## ABOUT THIS EXERCISE
Your answer should be the lines below from the one holding "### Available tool" through the one holding "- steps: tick", copied exactly and with nothing else.

## AVAILABLE DATA

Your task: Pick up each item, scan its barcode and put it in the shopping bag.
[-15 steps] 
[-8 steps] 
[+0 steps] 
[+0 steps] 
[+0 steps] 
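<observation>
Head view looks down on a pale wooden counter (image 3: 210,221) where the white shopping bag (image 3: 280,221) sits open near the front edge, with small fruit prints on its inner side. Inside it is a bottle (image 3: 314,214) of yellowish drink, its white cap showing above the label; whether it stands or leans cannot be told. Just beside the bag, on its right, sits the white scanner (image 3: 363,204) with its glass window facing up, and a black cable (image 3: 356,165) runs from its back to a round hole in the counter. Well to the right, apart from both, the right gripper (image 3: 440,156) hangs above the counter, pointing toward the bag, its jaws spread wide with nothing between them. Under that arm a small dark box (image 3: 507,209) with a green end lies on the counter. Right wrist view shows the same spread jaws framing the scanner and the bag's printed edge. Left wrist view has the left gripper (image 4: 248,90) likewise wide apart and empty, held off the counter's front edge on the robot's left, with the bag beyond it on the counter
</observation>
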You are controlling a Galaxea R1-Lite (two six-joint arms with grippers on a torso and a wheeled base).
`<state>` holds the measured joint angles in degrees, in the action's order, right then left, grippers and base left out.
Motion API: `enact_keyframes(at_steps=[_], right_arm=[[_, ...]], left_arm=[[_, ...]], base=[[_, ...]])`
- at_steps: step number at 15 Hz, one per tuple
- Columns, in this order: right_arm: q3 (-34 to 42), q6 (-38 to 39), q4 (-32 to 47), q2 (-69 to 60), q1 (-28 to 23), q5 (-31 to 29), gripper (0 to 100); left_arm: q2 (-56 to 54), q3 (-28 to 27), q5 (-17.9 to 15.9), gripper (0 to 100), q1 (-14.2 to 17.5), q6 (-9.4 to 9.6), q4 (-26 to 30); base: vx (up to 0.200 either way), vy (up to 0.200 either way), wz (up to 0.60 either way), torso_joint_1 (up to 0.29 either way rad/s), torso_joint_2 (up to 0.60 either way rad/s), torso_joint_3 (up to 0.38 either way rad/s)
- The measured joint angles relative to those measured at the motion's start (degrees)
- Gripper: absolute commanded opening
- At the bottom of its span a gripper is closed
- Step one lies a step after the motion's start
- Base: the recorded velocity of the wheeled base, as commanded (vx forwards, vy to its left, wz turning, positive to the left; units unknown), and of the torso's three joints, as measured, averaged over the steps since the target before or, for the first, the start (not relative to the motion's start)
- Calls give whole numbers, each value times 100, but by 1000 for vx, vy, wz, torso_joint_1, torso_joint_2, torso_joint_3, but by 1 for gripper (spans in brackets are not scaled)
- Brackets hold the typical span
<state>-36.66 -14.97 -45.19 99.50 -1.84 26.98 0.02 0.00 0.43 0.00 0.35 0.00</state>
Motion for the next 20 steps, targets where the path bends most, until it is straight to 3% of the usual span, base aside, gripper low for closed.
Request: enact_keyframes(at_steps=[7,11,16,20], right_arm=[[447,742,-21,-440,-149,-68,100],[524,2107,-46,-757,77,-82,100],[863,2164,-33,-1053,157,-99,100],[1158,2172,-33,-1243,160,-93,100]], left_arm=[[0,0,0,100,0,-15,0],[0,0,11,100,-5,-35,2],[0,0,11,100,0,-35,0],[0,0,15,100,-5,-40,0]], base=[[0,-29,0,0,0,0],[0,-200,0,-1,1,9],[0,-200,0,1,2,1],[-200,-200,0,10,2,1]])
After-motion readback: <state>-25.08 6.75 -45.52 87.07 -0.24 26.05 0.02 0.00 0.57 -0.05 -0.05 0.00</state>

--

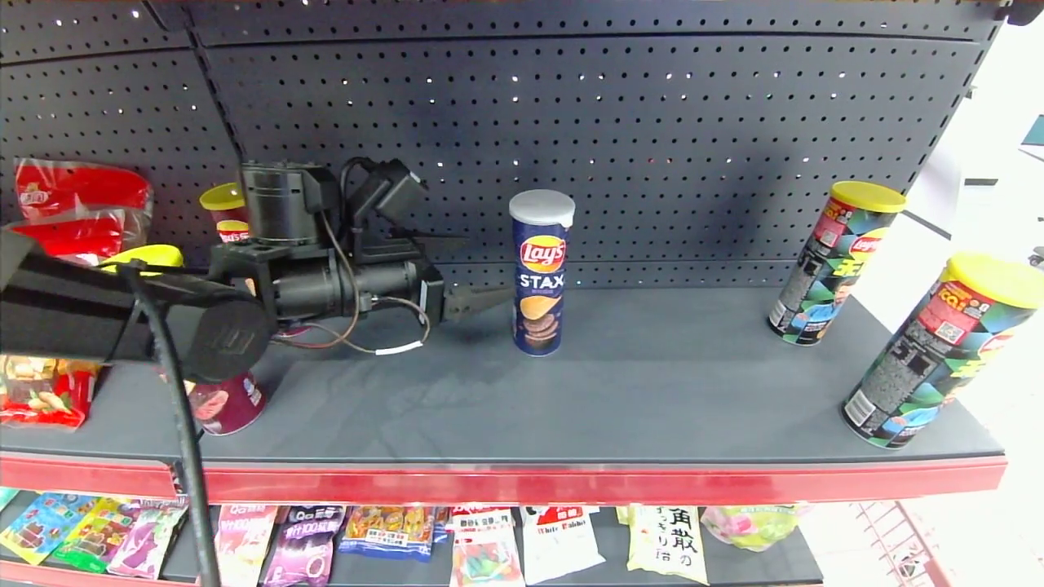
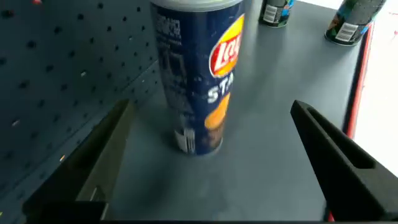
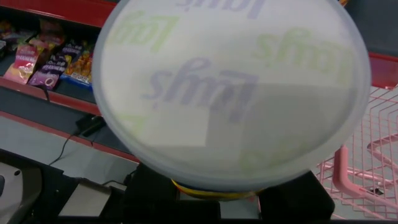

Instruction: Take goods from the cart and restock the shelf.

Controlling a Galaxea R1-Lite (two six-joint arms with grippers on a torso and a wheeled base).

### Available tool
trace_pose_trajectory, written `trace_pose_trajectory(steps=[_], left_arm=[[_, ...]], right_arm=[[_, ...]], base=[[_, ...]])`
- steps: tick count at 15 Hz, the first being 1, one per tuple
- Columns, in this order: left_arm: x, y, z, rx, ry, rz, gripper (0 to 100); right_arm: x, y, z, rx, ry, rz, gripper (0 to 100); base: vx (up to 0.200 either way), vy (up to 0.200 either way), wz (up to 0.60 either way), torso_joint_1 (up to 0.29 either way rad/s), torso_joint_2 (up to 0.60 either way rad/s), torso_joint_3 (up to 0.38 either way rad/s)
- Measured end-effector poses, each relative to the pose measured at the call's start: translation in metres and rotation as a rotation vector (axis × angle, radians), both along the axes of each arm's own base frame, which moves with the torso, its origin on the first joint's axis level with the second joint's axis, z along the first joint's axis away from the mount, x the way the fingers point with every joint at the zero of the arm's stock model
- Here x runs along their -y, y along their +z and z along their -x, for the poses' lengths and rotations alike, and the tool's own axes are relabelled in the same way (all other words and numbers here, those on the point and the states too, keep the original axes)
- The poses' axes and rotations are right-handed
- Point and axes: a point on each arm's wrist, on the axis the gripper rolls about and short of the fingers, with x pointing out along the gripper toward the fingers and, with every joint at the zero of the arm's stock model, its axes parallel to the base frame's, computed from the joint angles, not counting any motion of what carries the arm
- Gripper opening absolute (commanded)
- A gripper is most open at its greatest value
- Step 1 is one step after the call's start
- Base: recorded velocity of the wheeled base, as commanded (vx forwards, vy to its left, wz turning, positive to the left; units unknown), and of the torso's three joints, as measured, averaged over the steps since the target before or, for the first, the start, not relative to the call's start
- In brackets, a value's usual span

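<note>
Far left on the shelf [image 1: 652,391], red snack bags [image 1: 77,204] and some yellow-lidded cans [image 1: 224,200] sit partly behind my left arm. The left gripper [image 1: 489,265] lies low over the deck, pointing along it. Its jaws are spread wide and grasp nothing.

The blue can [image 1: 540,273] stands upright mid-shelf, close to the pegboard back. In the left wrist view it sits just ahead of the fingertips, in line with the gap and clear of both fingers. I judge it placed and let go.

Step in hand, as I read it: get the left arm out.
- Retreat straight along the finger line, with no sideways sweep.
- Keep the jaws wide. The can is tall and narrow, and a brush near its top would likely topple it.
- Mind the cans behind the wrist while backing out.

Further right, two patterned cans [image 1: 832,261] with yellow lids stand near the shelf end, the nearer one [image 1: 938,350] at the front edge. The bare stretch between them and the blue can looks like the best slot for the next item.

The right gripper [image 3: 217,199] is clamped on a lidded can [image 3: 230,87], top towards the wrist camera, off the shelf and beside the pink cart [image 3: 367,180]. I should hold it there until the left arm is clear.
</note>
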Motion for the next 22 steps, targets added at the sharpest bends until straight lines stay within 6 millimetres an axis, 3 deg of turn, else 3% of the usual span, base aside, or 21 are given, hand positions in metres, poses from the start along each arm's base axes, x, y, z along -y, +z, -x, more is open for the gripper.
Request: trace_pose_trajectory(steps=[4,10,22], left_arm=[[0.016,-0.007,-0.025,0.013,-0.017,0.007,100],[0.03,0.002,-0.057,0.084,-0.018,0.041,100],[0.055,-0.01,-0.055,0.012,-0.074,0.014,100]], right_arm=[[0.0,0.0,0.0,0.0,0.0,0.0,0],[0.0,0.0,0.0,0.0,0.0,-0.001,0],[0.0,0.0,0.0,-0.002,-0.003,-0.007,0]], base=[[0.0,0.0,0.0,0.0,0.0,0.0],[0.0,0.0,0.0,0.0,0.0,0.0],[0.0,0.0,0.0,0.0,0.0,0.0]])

## COMPLETED TASK
### Available tool
trace_pose_trajectory, written `trace_pose_trajectory(steps=[_], left_arm=[[_, ...]], right_arm=[[_, ...]], base=[[_, ...]])`
- steps: tick count at 15 Hz, the first being 1, one per tuple

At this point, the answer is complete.